La sentenza di morte era stata scritta già dai boss di cosa nostra, ma per Giovanni Falcone l’esecuzione era prevista a Roma, in un ristorante che frequentava spesso. Ma i killer incaricati di fare i sopralluoghi confusero il locale “il Matriciano” con “la Carbonara”, dove il magistrato era solito andare e così l’agguato nella Capitale sfumò.
Questo e altro nelle rivelazioni del collaboratore di giustizia Vincenzo Sinacori, ex capo del mandamento di Mazara del Vallo, che ha deposto oggi nell’aula bunker di Rebibbia a Roma, nell’ambito del secondo processo per la strage di Capaci davanti alla Corte d’assise di Caltanissetta. Secondo il pentito tra l’ottobre e il novembre del 1991 si tenne un summit di mafia a Castelvetrano e in in quella sede fu deciso di eliminare il giudice Giovanni Falcone, l’allora ministro Claudio Martelli, Maurizio Costanzo e altri giornalisti, come Andrea Barbato. All’incontro, presieduto da Totò Riina, erano presenti anche Matteo Messina Denaro e i fratelli Graviano.

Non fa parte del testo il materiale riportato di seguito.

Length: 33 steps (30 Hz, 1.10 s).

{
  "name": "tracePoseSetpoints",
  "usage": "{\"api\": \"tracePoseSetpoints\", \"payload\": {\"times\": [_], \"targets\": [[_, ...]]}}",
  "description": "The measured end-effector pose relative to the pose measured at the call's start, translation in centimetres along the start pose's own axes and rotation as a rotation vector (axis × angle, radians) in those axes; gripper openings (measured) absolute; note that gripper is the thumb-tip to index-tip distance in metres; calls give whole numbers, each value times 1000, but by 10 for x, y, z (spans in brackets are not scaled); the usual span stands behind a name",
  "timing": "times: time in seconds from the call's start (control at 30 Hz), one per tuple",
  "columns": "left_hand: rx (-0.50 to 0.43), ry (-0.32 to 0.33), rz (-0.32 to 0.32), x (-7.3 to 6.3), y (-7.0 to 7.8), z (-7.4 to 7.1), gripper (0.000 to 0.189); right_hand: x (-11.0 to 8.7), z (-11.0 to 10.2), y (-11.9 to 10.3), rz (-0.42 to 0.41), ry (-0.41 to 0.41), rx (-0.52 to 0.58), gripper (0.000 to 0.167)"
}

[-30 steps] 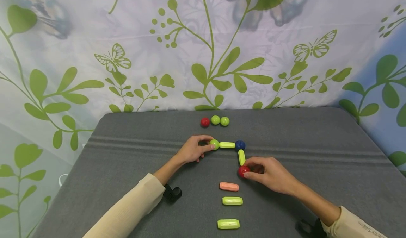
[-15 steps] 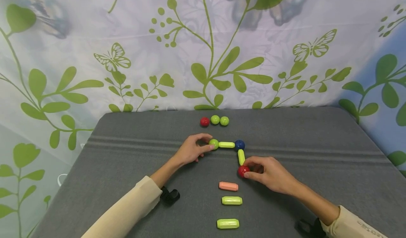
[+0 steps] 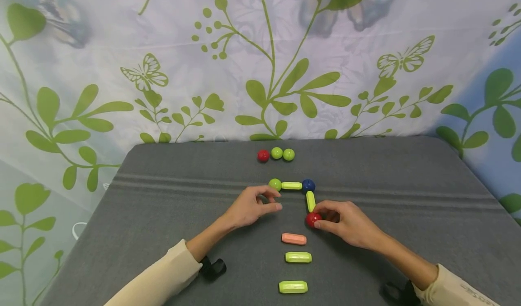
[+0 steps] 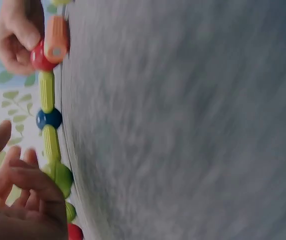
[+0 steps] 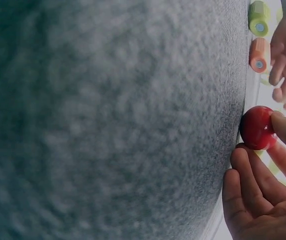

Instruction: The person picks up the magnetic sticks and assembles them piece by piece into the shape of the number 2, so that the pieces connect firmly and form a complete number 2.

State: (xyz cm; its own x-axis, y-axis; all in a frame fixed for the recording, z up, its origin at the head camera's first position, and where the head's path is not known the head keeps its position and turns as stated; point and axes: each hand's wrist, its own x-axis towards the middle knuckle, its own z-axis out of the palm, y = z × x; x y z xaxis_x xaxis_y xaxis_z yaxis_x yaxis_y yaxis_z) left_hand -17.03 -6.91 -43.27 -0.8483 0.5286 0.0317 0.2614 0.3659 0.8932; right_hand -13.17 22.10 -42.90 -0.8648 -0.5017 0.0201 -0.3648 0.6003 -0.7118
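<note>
Lime rod [image 3: 311, 202]: axis red ball [image 3: 313, 220] to blue ball [image 3: 308, 186] | right hand [image 3: 351, 223]: pinching red ball | left hand [image 3: 251, 207]: free, relaxed

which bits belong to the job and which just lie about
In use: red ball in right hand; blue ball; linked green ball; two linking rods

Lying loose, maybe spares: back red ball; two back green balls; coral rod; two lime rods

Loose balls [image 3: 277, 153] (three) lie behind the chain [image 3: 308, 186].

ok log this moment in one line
left hand: near green end ball, holding nothing; right hand: pinching red end ball; blue ball: at corner between two yellow-green rods; orange rod: lying apart
</note>
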Motion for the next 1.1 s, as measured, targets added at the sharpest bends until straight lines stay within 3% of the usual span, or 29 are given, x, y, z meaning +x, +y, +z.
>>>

Secondo Sinacori, alla riunione di Castelvetrano ne seguirono altre a Palermo, a casa di Salvatore Biondino, autista di Riina, e del fratello, per definire le modalità con cui uccidere le vittime designate. “Bisognava usare delle armi tradizionali. In caso di attentati bisognava chiedere il permesso a Riina. A Roma, arrivarono con un camion, armi ed esplosivo”. Falcone, nella versione del pentito, doveva essere ucciso prima degli altri “perché dopo il maxiprocesso era un nemico storico di cosa nostra. Maurizio Costanzo perché durante le sue trasmissioni era contro cosa nostra e Martelli perché era stato eletto con i voti dalla mafia e poi aveva girato le spalle ai boss. Il giudice Falcone doveva essere ammazzato in un ristorante che frequentava a Roma mentre Martelli in via Arenula, dove c’era la sede del ministero di Grazia e Giustizia”. Una volta a Roma il commando mafioso sbagliò ristorante e si decise di agire in Sicilia.